Detección de genes de carbapenemasas en aislados clínicos de Acinetobacter baumannii
Palabras clave:
Acinetobacter baumannii, Resistencia a carbapenémicos, Carbapenemasa tipo OXA, Metalo-betalactamasas clase B, Betalactamasas clase AResumen
Introducción: Acinetobacter baumannii resistente a los carbapenémicos es un problema de salud pública emergente
que causa dificultades en el manejo clínico-terapéutico de los pacientes. Las carbapenemasas producidas por estos
microrganismos inactivan los antibióticos carbapenémicos. Metodología: Un total de 283 aislados clínicos A. baumannii
resistentes a carbapenémicos fueron analizados empleando la reacción en cadena de la polimersasa (PCR) para la
amplificación y secuenciación de la región de cada gen para la clase A (blaKPC-like), B (blaVIM-like) y D (blaOXA-23-like, blaOXA-24-
like, blaOXA-58 y blaOXA-143) de Ambler. Resultados: Fueron detectados 52 (18,4%) genes que codifican para las principales
betalactamasas que hidrolizan carbapenémicos. El gen blaOXA-23 se detectó en 23 (8,1%) aislados de los A. baumannii y
solo en 28 (9,9%) aislados se amplificó el gen blaOXA-58. Con respecto al gen blaOXA-72, solo se detectó en un aislado. No se
detectaron los genes blaOXA-143, blaKPC-like y blaVIM. Conclusión: Los genes blaOXA-23, blaOXA-72 y blaOXA-58 fueron detectados
en algunos aislados resistentes a los carbapenémicos. Por el contrario, los genes blaOXA-143, blakpc y blaVIM no se detectaron.

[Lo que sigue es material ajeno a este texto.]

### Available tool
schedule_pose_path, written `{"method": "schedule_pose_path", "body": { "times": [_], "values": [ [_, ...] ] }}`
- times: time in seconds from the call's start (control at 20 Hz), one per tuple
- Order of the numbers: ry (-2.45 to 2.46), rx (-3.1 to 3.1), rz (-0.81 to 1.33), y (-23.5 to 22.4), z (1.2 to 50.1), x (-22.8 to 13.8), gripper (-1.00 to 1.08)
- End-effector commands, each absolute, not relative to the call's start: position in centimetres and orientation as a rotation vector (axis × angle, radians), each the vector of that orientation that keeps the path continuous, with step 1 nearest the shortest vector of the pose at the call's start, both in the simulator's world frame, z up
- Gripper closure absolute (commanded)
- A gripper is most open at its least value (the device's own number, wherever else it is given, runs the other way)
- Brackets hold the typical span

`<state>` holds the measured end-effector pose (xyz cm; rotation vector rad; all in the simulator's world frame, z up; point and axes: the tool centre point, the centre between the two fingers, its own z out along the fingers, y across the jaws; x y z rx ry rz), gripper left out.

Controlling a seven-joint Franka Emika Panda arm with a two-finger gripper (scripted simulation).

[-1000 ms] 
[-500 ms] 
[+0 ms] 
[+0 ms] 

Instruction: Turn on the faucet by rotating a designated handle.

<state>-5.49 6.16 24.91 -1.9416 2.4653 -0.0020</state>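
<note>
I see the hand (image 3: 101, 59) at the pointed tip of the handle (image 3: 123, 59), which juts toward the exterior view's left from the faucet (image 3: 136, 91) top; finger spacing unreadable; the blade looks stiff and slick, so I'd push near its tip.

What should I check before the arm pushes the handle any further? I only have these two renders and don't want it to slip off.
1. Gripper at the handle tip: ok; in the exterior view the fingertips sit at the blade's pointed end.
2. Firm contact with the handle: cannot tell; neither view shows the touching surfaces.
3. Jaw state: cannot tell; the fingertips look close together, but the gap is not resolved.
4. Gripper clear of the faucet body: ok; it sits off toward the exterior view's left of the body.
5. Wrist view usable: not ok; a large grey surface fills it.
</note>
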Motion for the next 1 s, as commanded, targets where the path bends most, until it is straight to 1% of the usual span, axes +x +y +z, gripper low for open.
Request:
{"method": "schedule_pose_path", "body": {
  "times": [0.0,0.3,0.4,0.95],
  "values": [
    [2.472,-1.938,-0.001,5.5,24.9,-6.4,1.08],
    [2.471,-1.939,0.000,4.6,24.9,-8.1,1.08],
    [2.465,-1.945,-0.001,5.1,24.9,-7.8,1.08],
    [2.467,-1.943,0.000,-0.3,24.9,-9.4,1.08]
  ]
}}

En un elevado número de A. baumannii (81,6%) resistentes a los carbapenémicos no se detectaron los genes para las
carbapenemasas evaluadas. Es posible que la resistencia en estos aislados este mediada por la combinación de otros
mecanismos enzimáticos y/o no enzimáticos los cuales no fueron ensayados en el presente estudio.